Following a successful effort to raise funds to publish "God of Manga" Osamu Tezuka's dark, mature audience work Barbara, Digital Manga Publishing has gone to the other end of the spectrum with a new Kickstarter for the release of the Astro Boy creator's Sanrio collaboration, Unico.
In 1976, "God of Manga" Osamu Tezuka developed the character Unico for shoujo anthology Ririka, published by character goods makers Sanrio, of Hello Kitty fame. Sanrio would then feature this character in productions during the 1977 to 1985 period in which the company attempted to make anime movies for an international audience. The anime adaptation has recently been released by Discotek media.
DMP aims to raise $20,500 (they're already almost at $5,000 less than a day in) to publish the manga in a single, full color volume. They explain:
Dozens of volumes of manga by Osamu Tezuka have now come to American shores, many to great acclaim. The vast majority of them have been stories written for adults. Yet many of Tezuka's most famous characters in Japan appear in manga meant for children. We think it's unfortunate that so few of Tezuka's manga for kids are in print in English, so we set out to publish "Tezuka manga to read with your kids."
The obvious choice was Unico.
Unico is a little unicorn who possesses the magical power to help those who love him. His story begins in the Greece of mythology, with Tezuka's take on the story of Psyche. In his version, Unico brings great happiness to the mortal Psyche, who in return cares for him and loves him. But the goddess Venus is jealous of Psyche, tricking her and ordering Zephyrus, the West Wind, to kidnap and banish the unicorn to someplace far away after wiping his memory. Before Unico can spend too long in one place, Zephyrus returns to carry him away again.

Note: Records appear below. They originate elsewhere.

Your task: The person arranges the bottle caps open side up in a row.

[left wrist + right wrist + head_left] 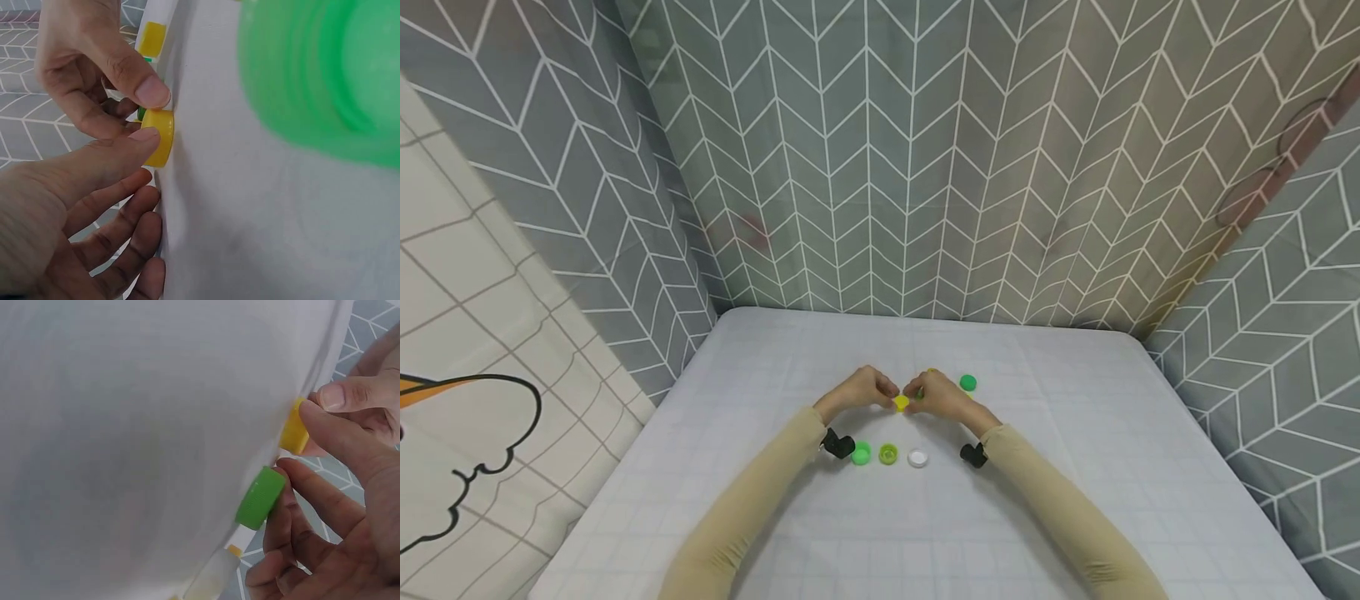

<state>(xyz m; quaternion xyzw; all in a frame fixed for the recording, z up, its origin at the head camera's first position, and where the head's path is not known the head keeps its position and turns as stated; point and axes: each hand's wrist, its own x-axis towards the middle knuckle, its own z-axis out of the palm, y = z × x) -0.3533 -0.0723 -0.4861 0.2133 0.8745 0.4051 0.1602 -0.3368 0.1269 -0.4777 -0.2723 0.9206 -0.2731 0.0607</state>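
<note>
Between the two hands is a yellow bottle cap (pixel 901 403), standing on its edge on the cloth. My left hand (pixel 861 388) pinches it, with the thumb (pixel 145 139) on its side and the other fingers loosely spread behind. From the opposite side my right hand (pixel 943 395) pinches the same cap at its rim, the thumb (pixel 319 422) lying along it. Close to the right fingertips stands a ribbed green cap (pixel 261 497), mostly covered by that hand in the head view. What the cap's far side touches is hidden.
Nearer the body, a row holds a bright green cap (pixel 861 452), an olive-green cap (pixel 888 454) and a white cap (pixel 917 457). A darker green cap (pixel 967 382) lies beyond the right hand. Another yellow cap (pixel 152 39) and a whitish piece (pixel 215 575) are nearby.
</note>
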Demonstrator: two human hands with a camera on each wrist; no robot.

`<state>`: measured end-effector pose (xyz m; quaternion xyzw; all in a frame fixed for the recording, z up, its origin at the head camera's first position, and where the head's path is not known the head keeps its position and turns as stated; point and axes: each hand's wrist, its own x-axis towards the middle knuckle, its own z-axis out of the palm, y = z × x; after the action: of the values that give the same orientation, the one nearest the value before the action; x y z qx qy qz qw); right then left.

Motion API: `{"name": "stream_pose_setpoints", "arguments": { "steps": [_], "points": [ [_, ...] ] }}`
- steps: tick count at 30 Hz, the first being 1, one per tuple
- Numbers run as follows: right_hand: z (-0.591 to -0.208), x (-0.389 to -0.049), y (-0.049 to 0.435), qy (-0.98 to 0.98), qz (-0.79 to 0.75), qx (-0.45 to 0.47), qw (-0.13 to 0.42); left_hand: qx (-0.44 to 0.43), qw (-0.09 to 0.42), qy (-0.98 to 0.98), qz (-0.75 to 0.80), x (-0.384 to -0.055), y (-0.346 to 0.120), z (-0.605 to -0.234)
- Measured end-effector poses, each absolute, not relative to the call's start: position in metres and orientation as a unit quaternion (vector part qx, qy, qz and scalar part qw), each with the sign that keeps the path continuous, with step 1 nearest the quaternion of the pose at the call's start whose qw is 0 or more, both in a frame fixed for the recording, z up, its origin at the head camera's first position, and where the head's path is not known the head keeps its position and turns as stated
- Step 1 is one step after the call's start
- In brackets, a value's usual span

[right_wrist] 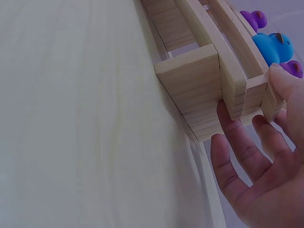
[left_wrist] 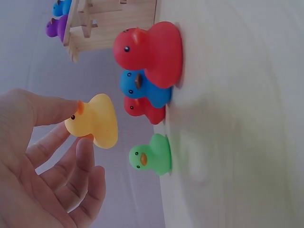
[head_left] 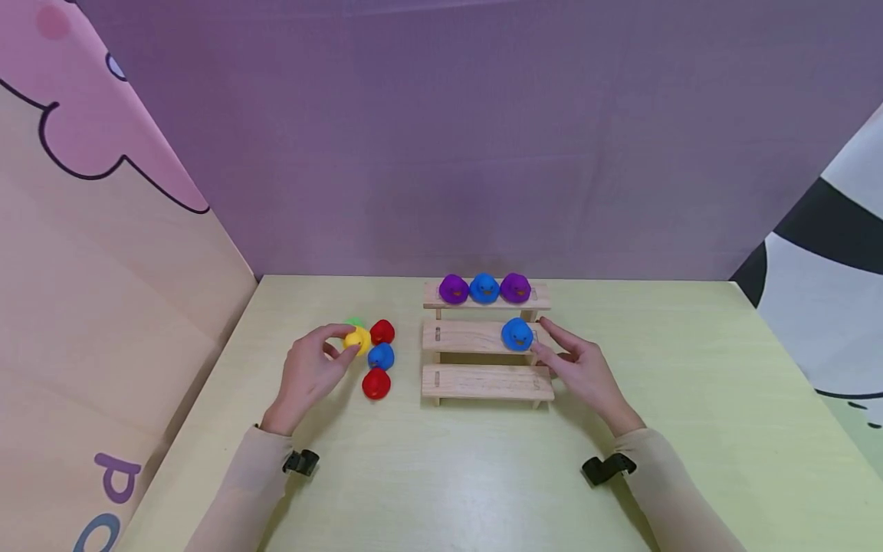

Unico: "Hey, why is Venus so mean to me?"
Zephyrus: "Because Venus is the goddess of beauty, and it is a cruel thing to be beautiful."
Unico's adventures take him to the Wild West, medieval times and more, and along the way he meets kids, animals and supernatural creatures, discovering who his true friends are and transforming their lives.
Think Quantum Leap meets classic Disney, with a dose of Tezuka's unique, humane spiritual sensibility.
Tezuka originally drew Unico for Lyrica, a glossy magazine published by Sanrio, the company that owns Hello Kitty. That magazine was in full color, which means Unico is one of the few Tezuka manga to be created in color from the beginning. Publishing manga in color is difficult and incredibly expensive, so almost all of the editions of the Unico manga in Japan are in black and white. In fact, the color edition has been out of print in Japan for years.